[Exercise instructions]
After locating the line that contains "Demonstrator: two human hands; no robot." in the data below, set down exactly that line and each one after it through the line that contains "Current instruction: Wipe", and nothing more.
[[ Data shown open ]]
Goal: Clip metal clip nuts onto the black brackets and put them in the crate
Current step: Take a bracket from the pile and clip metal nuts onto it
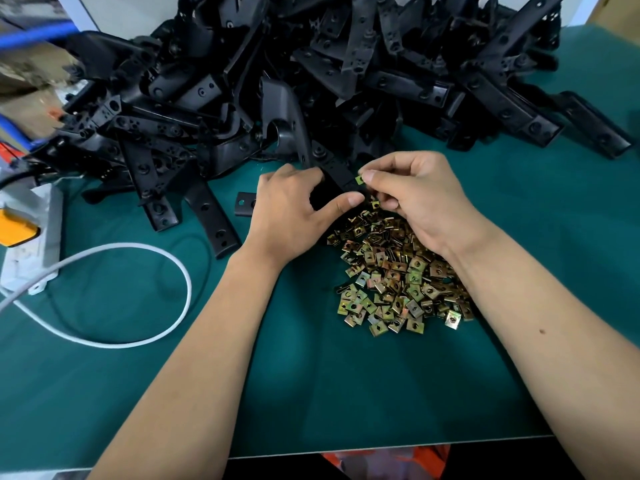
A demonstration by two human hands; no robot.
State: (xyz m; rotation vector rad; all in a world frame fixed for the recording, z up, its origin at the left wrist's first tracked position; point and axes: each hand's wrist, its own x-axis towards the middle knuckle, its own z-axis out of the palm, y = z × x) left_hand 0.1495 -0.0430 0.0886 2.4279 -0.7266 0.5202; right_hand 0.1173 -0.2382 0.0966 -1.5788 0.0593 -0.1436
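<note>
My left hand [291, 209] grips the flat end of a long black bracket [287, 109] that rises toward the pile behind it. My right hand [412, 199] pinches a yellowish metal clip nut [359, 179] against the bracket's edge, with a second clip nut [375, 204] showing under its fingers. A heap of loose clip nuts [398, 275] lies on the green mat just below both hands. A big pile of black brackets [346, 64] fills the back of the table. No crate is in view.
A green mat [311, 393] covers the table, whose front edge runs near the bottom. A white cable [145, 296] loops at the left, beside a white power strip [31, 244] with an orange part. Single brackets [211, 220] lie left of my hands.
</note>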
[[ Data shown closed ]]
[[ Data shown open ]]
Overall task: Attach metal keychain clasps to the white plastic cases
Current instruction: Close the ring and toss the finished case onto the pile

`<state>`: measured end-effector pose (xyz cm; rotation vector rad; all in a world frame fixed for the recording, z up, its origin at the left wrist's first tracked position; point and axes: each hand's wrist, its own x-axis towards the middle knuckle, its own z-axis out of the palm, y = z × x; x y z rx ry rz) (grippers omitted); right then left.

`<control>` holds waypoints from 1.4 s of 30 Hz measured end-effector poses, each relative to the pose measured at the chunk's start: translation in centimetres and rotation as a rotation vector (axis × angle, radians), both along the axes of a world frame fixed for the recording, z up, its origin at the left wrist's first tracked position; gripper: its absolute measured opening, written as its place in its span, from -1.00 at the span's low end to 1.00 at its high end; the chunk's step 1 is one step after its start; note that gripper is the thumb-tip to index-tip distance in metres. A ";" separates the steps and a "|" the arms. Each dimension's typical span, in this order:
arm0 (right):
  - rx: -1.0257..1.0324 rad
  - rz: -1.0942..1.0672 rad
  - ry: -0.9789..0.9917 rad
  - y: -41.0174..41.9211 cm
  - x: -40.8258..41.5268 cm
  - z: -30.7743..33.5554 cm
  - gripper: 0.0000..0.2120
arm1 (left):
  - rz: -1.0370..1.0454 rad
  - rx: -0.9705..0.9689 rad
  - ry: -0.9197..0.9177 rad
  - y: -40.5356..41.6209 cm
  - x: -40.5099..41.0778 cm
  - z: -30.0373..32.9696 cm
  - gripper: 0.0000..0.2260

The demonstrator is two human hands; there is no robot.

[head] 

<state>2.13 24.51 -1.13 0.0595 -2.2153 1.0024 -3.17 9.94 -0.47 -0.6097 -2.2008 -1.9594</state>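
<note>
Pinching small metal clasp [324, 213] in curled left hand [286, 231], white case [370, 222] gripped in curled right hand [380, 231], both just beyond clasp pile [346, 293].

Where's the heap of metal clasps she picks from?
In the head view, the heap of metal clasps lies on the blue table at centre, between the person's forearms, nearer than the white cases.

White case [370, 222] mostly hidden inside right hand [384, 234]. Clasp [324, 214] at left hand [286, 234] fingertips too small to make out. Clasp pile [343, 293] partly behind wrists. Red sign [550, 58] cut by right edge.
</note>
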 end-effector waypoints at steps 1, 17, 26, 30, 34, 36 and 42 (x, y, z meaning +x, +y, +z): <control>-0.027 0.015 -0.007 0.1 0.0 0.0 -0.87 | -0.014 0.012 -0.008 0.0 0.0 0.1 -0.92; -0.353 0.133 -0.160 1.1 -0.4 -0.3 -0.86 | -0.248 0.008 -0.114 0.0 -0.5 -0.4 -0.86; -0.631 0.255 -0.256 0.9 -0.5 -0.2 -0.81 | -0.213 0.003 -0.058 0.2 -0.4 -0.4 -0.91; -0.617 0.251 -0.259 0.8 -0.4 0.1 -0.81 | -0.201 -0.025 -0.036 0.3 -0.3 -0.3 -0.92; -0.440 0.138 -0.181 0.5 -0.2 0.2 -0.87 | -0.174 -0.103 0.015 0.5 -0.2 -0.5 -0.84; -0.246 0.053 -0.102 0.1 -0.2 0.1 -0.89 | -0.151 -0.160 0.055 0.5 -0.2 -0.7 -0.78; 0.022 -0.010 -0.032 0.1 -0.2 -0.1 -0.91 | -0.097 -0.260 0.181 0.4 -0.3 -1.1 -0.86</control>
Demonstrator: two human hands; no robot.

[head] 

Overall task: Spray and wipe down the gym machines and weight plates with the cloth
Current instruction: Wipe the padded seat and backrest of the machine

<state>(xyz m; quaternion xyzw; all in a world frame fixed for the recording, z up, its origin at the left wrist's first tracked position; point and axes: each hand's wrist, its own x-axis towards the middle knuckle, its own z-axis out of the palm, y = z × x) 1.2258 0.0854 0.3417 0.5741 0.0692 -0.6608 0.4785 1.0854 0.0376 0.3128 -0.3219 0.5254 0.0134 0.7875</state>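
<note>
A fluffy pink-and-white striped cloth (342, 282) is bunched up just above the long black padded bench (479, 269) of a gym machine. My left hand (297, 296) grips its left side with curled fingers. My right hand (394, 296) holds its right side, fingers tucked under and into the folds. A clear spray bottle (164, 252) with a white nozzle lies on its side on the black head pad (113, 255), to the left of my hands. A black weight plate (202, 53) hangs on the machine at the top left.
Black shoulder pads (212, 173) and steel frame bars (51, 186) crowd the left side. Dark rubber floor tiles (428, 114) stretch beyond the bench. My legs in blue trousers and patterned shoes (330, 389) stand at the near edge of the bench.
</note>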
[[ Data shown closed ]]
[Output]
Demonstrator: two human hands; no robot.

[head] 

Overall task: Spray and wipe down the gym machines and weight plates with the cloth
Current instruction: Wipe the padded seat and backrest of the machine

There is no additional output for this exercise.